Uma enzima chamada PDI controla a atividade do fator tissular. Da mesma forma, sabe-se que a rutina tem o poder de inibir a ação da PDI.

“O envenenamento por picadas de jararaca causa problemas de coagulação, que resultam do aumento da atividade do fator tissular. A atividade do fator tissular é controlada pela enzima PDI e sabemos que a rutina tem o poder de inibir a PDI. Pensamos que seria possível usar a rutina para evitar a expressão do fator tissular nos casos de envenenamento, reduzindo assim complicações secundárias como a coagulação sanguínea”, disse Santoro.

Para testar a hipótese, os pesquisadores fizeram experimentos com instrumentos em laboratório e em camundongos. No primeiro, ao colocarem veneno de jararaca em presença de uma solução com rutina, foi constatado um efeito benéfico contra o estresse oxidativo, que é uma condição biológica em que ocorre desequilíbrio entre a produção de radicais livres e a sua remoção do organismo. O estresse oxidativo é outra complicação secundária que ocorre no envenenamento.

No caso do experimento com animais, foram usados 72 camundongos, divididos em três grupos de tempos, cada um com 24 animais. Estes, por sua vez, foram divididos em quatro grupos de seis camundongos cada. O primeiro grupo foi o de controle. No segundo grupo foi injetado somente o veneno de jararaca. No terceiro, foi injetada uma solução salina com rutina. E no quarto grupo foi injetado ao mesmo tempo o veneno e a mesma solução com rutina.

Decorridas 3, 6 e 12 horas após as injeções, foi feita a eutanásia dos animais. Em seguida, os pesquisadores do Butantan analisaram amostras de sangue e tecido dos animais para entender quais efeitos a rutina teve em eventos fisiopatológicos desencadeados pelo veneno.
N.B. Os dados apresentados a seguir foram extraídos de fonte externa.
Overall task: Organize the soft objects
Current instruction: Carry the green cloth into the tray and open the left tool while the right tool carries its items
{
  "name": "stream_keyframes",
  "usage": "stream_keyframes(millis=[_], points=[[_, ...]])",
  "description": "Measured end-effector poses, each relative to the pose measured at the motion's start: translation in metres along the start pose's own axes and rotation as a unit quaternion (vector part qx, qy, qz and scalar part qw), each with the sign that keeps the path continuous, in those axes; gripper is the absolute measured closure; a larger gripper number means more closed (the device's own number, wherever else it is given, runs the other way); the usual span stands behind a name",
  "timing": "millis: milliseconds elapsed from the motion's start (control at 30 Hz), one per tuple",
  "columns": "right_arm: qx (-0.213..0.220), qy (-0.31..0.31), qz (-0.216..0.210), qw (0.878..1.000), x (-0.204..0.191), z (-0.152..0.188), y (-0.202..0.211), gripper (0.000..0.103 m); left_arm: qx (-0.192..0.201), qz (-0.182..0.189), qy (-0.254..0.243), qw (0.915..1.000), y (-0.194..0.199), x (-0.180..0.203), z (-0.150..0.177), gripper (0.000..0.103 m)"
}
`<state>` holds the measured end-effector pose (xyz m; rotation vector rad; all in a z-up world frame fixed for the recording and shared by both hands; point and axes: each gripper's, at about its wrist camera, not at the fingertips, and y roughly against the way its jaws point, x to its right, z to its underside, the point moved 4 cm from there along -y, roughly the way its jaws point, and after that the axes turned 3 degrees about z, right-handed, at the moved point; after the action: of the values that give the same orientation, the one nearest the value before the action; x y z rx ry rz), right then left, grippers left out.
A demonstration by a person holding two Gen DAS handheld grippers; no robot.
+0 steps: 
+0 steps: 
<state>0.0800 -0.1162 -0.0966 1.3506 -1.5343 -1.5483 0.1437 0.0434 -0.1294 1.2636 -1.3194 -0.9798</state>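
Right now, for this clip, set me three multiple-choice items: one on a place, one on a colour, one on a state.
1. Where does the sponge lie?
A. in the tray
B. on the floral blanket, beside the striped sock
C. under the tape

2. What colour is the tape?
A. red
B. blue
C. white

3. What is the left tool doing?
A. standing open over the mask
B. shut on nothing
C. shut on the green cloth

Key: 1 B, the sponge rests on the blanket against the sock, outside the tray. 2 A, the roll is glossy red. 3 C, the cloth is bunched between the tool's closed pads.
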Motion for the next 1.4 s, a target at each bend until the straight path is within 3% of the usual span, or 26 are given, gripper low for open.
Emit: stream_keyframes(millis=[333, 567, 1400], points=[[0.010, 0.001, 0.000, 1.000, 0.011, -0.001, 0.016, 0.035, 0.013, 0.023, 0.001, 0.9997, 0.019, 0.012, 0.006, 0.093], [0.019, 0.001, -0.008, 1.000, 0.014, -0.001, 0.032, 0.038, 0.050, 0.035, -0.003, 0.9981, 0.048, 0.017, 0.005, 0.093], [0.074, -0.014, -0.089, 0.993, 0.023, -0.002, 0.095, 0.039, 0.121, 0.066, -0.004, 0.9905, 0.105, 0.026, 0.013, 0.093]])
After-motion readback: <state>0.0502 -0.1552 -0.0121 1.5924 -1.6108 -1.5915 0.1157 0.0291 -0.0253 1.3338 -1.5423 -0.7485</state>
“No envenenamento, aumenta a atividade do fator tissular. No grupo de animais nos quais foram injetados veneno e rutina, verificamos que a rutina reduziu o distúrbio da coagulação, protegendo assim o organismo dos camundongos das ações de coagulação do envenenamento”, disse Santoro. “No entanto, não sabemos qual foi o alvo da rutina ou de que forma ela agiu no organismo dos animais para controlar o fator tissular.”
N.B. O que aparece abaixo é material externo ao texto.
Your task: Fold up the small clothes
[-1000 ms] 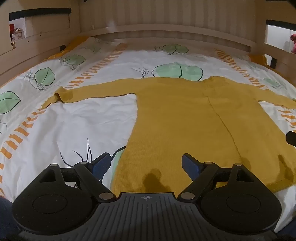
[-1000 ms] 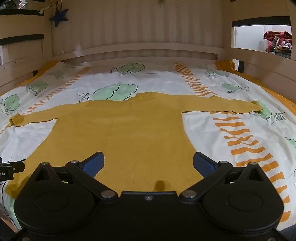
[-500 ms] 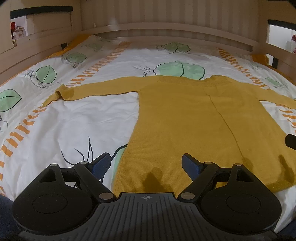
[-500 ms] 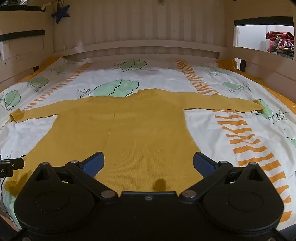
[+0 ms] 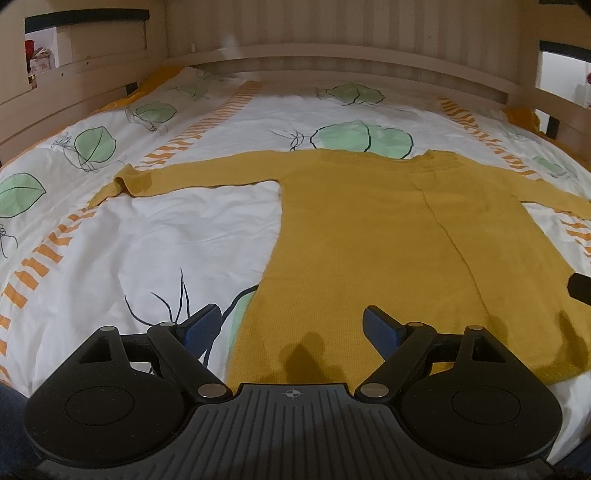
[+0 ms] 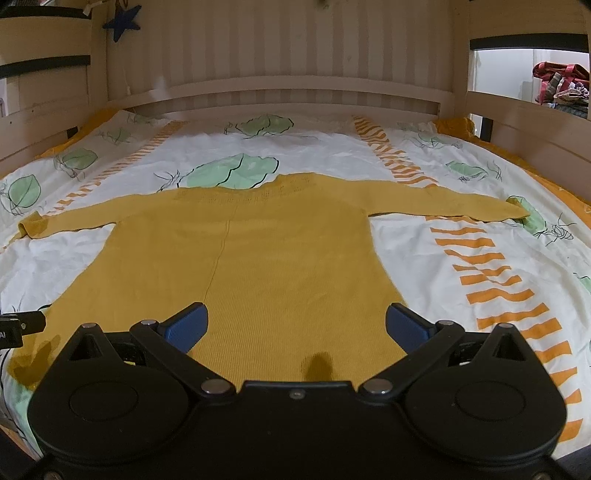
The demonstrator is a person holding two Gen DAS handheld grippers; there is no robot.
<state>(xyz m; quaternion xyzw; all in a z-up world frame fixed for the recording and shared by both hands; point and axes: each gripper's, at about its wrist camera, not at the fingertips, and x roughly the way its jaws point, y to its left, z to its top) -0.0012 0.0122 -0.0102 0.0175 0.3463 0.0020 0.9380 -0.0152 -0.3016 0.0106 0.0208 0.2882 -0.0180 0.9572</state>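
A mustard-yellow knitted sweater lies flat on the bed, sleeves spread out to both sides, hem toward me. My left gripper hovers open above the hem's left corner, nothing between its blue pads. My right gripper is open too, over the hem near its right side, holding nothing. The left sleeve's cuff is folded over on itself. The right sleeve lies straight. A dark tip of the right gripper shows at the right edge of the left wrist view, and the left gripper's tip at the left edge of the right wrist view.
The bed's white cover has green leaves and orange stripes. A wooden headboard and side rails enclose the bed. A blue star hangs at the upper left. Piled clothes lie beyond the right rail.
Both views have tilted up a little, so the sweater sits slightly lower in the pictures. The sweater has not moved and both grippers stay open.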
De acordo com o pesquisador, futuros estudos serão necessários para compreender a atividade da rutina, uma vez que o veneno tenha iniciado eventos fisiopatológicos, bem como os efeitos terapêuticos da rutina administrada junto com o antiveneno.

“A pesquisa sugere que a rutina tem grande potencial como uma droga auxiliar em conjunto com a terapia antiveneno para tratar picada de cobra, particularmente em países onde a disponibilidade de antiveneno é escassa”, disse Santoro.